Hi David,

Well, most probably the larger part of our PGs will have to be reorganized, as we are 
moving from 9 hosts to 3 chassis. But I was hoping to be able to throttle the backfilling 
to an extent where it has minimal impact on our user traffic. Unfortunately I wasn't able 
to do it. I saw that the newer versions of ceph have the "osd recovery sleep" 
parameter. I think this would help, but unfortunately it's not present in hammer ... :(

Also I have an other question: Is it normal to have backfill when we add a host 
to a chassis even if we don't change the CRUSH rule? Let me explain: We have 
the hosts directly assigned to the root bucket. Then we add chassis to the 
root, and then we move a host from the root to the chassis. In all this time 
the rule set remains unchanged, with the host being the failure domain.

Kind regards,
Laszlo


On 31.08.2017 17:56, David Turner wrote:
How long are you seeing these blocked requests for?  Initially or perpetually?  
Changing the failure domain causes all PGs to peer at the same time.  This 
would be the cause if it happens really quickly.  There is no way to avoid all 
of them peering while making a change like this.  After that, It could easily 
be caused because a fair majority of your data is probably set to move around.  
I would check what might be causing the blocked requests during this time.  See 
if there is an OSD that might be dying (large backfills have the tendancy to 
find a couple failing drives) which could easily cause things to block.  Also 
checking if your disks or journals are maxed out with iostat could shine some 
light on any mitigating factor.

On Thu, Aug 31, 2017 at 9:01 AM Laszlo Budai <las...@componentsoft.eu 
<mailto:las...@componentsoft.eu>> wrote:

    Dear all!

    In our Hammer cluster we are planning to switch our failure domain from 
host to chassis. We have performed some simulations, and regardless of the 
settings we have used some slow requests have appeared all the time.

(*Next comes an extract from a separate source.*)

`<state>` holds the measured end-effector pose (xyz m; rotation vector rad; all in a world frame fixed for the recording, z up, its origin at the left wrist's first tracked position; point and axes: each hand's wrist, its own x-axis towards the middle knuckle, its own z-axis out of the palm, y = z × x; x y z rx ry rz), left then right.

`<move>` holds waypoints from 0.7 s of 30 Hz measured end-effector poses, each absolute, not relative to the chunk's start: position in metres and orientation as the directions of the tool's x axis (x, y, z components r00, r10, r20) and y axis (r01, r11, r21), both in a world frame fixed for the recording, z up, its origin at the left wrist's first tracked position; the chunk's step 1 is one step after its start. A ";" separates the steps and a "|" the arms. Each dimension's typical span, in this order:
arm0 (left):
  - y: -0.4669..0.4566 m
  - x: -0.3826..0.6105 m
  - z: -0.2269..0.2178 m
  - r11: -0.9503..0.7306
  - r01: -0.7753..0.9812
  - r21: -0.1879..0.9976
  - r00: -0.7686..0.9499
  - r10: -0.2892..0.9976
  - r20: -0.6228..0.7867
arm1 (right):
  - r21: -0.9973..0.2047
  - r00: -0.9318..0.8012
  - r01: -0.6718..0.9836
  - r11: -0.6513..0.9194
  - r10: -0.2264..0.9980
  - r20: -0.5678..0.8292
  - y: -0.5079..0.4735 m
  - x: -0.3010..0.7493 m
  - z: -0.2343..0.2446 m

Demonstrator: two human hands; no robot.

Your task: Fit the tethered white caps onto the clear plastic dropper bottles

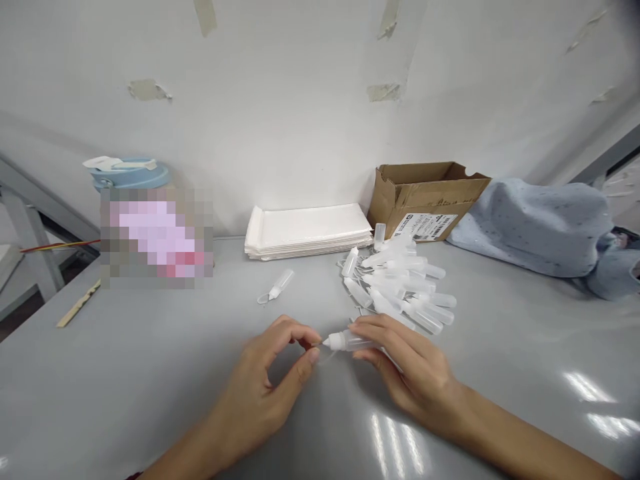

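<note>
A small clear plastic dropper bottle (pixel 353 341) lies on its side in the air, its white pointed nozzle turned left. My right hand (pixel 400 353) is closed round its body, fingers above and thumb below. My left hand (pixel 280 367) pinches at the very tip of the nozzle, thumb and forefinger together. What sits between those fingertips is too small to make out. A thin strap loops below the nozzle. Just beyond, a single dropper bottle (pixel 283 285) with a looped strap lies on the table. To its right is a pile of similar bottles (pixel 400 280).
A stack of white padded envelopes (pixel 310 230) lies against the wall. Beside it stands an open cardboard box (pixel 430 200), with blue cloth (pixel 540 227) at the right. A blue-lidded container (pixel 130 175) and a blurred pink item (pixel 160 233) stand left on the grey table (pixel 165 360).
</note>
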<state>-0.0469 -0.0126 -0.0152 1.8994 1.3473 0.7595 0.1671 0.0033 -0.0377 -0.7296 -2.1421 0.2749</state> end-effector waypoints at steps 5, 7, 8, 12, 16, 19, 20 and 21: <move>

    we had the the following settings:

       "osd_max_backfills": "1",
          "osd_backfill_full_ratio": "0.85",
          "osd_backfill_retry_interval": "10",
          "osd_backfill_scan_min": "1",
          "osd_backfill_scan_max": "4",
          "osd_kill_backfill_at": "0",
          "osd_debug_skip_full_check_in_backfill_reservation": "false",
          "osd_debug_reject_backfill_probability": "0",

         "osd_min_recovery_priority": "0",
          "osd_allow_recovery_below_min_size": "true",
          "osd_recovery_threads": "1",
          "osd_recovery_thread_timeout": "60",
          "osd_recovery_thread_suicide_timeout": "300",
          "osd_recovery_delay_start": "0",
          "osd_recovery_max_active": "1",
          "osd_recovery_max_single_start": "1",
          "osd_recovery_max_chunk": "8388608",
          "osd_recovery_forget_lost_objects": "false",
          "osd_recovery_op_priority": "1",
          "osd_recovery_op_warn_multiple": "16",


    we have also tested it with the CFQ IO scheduler on the OSDs and the 
following params:
          "osd_disk_thread_ioprio_priority": "7"
          "osd_disk_thread_ioprio_class": "idle"

    and the nodeep-scrub set.

    Is there anything else to try? Is there a good way to switch from one kind 
of failure domain to an other without slow requests?

    Thank you in advance for any suggestions.